Yet when both sets of protagonists faced each other on the Money Program back in February,
they actually found themselves in broader agreement than I can recall seeing sets of
opposing politicians for some time. So perhaps the enlightenment brought by awareness of
the Internet can even help politicians to see the light and stop fighting like cats in a
It still seems that most of the senior political figures probably still have no real
grip on the broader implications of the Internet, but I suspect that it might yet turn out
to be a great election gimmick for a party that decides to wire the UK and offer free
basic telecoms to the entire population; after all, this probably does not cost more than
a fraction of the cost of running the NHS for a year. And there is one political party at
the moment that can only be described as desperate for some sort of gimmick to distract
attention from their lack of conspicuous popular achievement in other respects.

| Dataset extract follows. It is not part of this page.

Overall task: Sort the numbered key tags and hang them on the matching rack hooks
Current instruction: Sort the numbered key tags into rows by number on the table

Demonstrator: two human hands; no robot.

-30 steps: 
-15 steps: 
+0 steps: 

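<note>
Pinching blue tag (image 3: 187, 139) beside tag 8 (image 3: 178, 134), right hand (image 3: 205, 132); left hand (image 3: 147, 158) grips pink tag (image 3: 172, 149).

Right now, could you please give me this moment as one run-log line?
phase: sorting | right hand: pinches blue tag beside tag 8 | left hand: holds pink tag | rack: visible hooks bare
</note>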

It seems simple enough to argue that easy access to mass telecommunications is a matter
of national advantage. Just imagine the commercial and strategic advantage for a nation
with a near 100% computer literate population, plus free general networked
It's such a good idea that the rest of Europe would be bound to follow (after a
lot of bitching about level playing fields and social chapters). No one could afford to
get left out of such a thing for long; and if the UK lead the way, then I imagine our
specialists would be in much demand since they would have the experience. We have
consistently lead the world in areas of telecoms expertise despite not really having much
of an electronics industry to speak of these days, and we've even managed to parlay
this technology into cash (unusually for GB Ltd.) through operations like BT and C&W.
Doubtless we've also squandered lots of opportunities, but on the whole, the UK
telecoms scene is one of the less depressed areas of the economy.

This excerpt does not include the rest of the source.